In the previous verse Ps. 139:15, which sheds light on the next, we read
לֹא נִכְחַד עָצְמִי מִמֶּךָּ אֲשֶׁר עֻשֵּׂיתִי בַסֵּתֶר רֻקַּמְתִּי בְּתַחְתִּיּוֹת אָרֶץ
NIV: "My frame was not hidden from you when I was made in the secret place, when I was woven together in the depths of the earth."
where the root רקם is, interestingly enough, a variant of רחם, of which we have רֶחֶם 'womb, entrails, viscera'.
I would dare read נִכְּחַד, not the chocked NIXXAD, the lack of dagesh not withstanding.
Isaac Fried, Boston University
Re: Translation of Pslam 139:16
Posted: Sat Mar 07, 2015 1:32 am
by CowboysDad
Thanks for your responses! They have perhaps only deepened the uncertainty of my question. Which sense do you gentlemen or others prefer based on the Hebrew text? That the referent of כלם is the embryo (despite being singular) or the days? Care to lean one way or the other? And what would be your strongest argument in favor of your choice?
Re: Translation of Pslam 139:16
Posted: Sat Mar 07, 2015 12:28 pm
by S_Walch
CowboysDad wrote:Thanks for your responses! They have perhaps only deepened the uncertainty of my question. Which sense do you gentlemen or others prefer based on the Hebrew text? That the referent of כלם is the embryo (despite being singular) or the days? Care to lean one way or the other? And what would be your strongest argument in favor of your choice?
Well, it's safe to say that we probably have a corrupt text here in Psalm 139:16 (especially in light of the DSS reading), so I wouldn't worry about the uncertainty of your question too much
For me, I would take the
כלם as referring to
days rather than
embryo, more based on context rather than anything else. As I mentioned, this is poetry, so unconventional uses of words in poetry are common in every language (see the discussion on Prov 23:7 as an example -
viewtopic.php?f=6&t=533). I also see no evidence at all to think of
גלמי as a collective noun or that it should be a plural.
Furthermore, looking at the placement of
ימים in the verse, I think that it's a deliberate one, in that I would read it as each phrase before and after as a reference to
ימים.
But then, I could quite easily be wrong. Biblical Hebrew can be quite unforgiving at times

Re: Translation of Pslam 139:16
Posted: Sat Mar 07, 2015 7:46 pm
by Isaac Fried
I think one may understand it this way:
גָּלְמִי רָאוּ עֵינֶיך "your eyes observed my raw form." (even though I was still tucked hidden in my mother's belly. Compare תְּסֻכֵּנִי בְּבֶטֶן אִמִּי of verse 13, and אֲשֶׁר עֻשֵּׂיתִי בַסֵּתֶר of verse 15.)

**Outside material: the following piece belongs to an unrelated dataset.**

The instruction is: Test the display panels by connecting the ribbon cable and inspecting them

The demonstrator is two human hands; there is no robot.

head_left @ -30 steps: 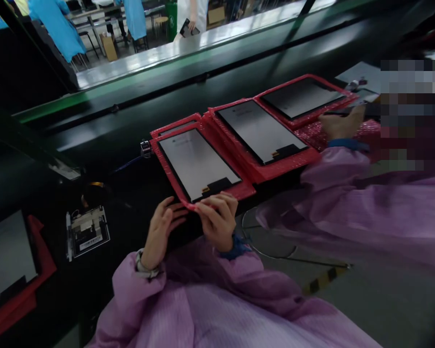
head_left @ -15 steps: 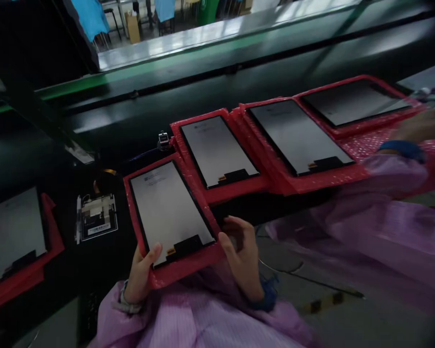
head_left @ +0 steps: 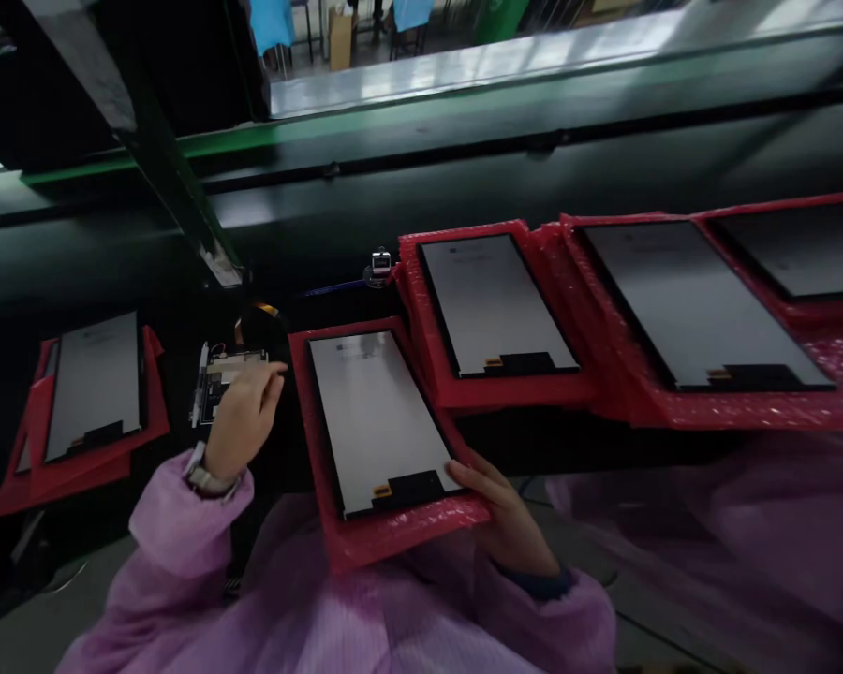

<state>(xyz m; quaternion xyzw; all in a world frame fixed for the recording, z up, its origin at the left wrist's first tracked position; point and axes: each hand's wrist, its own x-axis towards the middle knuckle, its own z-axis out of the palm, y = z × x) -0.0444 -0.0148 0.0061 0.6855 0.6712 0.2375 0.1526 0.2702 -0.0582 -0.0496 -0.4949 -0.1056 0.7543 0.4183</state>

וְעַל סִפְרְךָ כֻּלָּם יִכָּתֵבוּ "Every unborn is being inscribed in the heavenly book of human inventory."
יָמִים יֻצָּרוּ "In all, It takes many days of gestation for the completion of the creation of of the new life. יֻצָּרוּ are the fetuses not the days.
ולא (וְלוֹ) אֶחָד בָּהֶם "not one fetus is disregarded."
Isaac Fried, Boston University
Re: Translation of Pslam 139:16
Posted: Sun Mar 15, 2015 4:17 pm
by CowboysDad
Where can I view the Great Psalms Scroll (11QPsa) that is referenced?